Few writers have shaped how we remember history better than Shakespeare.  Even residents of bookless houses, if they know nothing about Julius Caesar, know “Et tu Brute” and ‘Friends, Romans, Countrymen, lend me your ears”, and “Beware the Ides of March”.  But none of these words come from ancient Rome…they come from Shakespeare’s rendition of it.

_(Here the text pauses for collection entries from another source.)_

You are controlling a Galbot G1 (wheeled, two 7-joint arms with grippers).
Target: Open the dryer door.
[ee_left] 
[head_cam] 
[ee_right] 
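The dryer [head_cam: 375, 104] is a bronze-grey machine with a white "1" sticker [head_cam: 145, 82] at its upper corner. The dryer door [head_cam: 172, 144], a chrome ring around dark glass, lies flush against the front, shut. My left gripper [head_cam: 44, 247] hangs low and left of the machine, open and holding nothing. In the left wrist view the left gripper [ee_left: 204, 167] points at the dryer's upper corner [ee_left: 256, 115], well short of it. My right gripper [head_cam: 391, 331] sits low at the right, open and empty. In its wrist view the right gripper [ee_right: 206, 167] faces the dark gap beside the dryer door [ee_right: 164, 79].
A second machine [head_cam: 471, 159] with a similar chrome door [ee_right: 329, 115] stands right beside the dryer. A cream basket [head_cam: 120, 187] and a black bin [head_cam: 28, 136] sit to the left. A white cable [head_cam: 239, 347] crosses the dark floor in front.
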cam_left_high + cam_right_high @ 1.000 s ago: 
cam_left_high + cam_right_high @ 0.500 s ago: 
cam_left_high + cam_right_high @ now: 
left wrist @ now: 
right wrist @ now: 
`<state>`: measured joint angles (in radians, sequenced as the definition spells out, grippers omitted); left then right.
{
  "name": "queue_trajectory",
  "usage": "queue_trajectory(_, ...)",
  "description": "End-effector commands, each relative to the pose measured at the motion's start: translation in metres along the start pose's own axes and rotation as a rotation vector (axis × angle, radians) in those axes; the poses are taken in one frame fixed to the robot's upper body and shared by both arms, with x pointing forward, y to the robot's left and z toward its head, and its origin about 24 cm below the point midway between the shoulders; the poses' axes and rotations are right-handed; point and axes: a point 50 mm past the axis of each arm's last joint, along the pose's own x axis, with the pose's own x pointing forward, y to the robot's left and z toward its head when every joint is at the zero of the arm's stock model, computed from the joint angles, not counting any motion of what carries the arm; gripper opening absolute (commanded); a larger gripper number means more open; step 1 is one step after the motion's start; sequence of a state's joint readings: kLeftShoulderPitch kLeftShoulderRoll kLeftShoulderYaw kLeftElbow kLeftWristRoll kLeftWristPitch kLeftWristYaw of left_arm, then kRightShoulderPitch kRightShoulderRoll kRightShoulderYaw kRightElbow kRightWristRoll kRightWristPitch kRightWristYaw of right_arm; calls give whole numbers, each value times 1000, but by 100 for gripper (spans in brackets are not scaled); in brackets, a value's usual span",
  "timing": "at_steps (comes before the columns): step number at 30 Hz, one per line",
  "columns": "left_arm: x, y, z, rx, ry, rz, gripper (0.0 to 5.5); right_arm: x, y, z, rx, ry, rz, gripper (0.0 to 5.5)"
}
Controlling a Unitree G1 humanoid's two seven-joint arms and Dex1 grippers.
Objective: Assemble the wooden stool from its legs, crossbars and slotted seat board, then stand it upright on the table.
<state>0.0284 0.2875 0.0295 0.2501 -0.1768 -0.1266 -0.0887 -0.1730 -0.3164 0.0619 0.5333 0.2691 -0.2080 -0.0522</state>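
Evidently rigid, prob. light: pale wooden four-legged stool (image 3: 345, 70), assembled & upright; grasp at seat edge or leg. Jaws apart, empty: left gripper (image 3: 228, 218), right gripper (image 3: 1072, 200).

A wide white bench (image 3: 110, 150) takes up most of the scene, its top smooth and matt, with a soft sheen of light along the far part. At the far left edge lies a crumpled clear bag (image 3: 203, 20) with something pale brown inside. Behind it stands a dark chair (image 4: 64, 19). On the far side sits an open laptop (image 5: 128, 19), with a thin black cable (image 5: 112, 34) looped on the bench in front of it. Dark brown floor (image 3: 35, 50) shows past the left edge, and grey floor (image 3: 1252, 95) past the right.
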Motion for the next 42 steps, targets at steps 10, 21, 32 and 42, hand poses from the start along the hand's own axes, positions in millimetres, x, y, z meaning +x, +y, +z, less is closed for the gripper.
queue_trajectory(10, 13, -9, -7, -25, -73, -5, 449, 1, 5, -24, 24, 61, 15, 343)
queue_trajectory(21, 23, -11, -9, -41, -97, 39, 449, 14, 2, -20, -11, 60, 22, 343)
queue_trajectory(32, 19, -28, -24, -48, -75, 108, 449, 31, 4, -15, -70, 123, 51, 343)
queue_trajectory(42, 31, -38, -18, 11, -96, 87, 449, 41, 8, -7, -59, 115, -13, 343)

So, too, the villainy of Richard III.  As written by Shakespeare (and played by such modern actors as Denzel Washington, Kenneth Branagh, Ralph Fiennes, Ian McKellen, Alec Guinness [two Merlins!], and more), Richard III is the villain of villains.  A hunchbacked monster, he frames his brother, steals the crown, and most notoriously murders his nephews – the infamous Princes in the Tower - to keep his throne.

Or did he?

Historians have long wondered if perhaps Shakespeare didn’t exaggerate the King’s lesser qualities – in part to tell a wonderful story (don’t let facts get in the way of a good story and all that), but also to flatter the Tudor monarchs of his time.  It was Henry Tudor, after all, that defeated Richard III at the Battle of Bosworth, establishing the monarchy.

Indeed, quite recently, the body of Richard III was foundbeneath a car park in England – and after exhumation and DNA confirmation, we learned that (among other things) Richard was not quite as deformed as Shakespeare wrote – and many pompous actors have played – him.

“Truth is the Daughter of Time” – Francis Bacon

Josephine Tey doesn’t need me to extol the virtues of her novel.  In 1990 it was voted the best crime novel of all time by the British Crime Writers' Association.  The Mystery Writers of America put it in the 4 slot.  This is the mystery novelists’ mystery novel.

Without giving too much away, a Scotland Yard detective, convalescing in a hospital bed in the middle of the 20th century, gets interested in the murder of those nephews – the fabled Princes in theTower.  Something doesn’t add up to him.  With the help of an eager young American, he purses this 500 year-old murder case as a way to keep boredom at bay. 

It’s a marvelously original novel, and one that accomplishes the seemingly impossible task of creating suspense out of the idea of a guy in a hospital room trying to solve the coldest of cold cases.

From what I can tell, Josephine Tey truly did not care about actual accolades during her lifetime, so she certainly wouldn’t give a flying fig about a fake accolade 70 years after her death – but Congratulations nonetheless!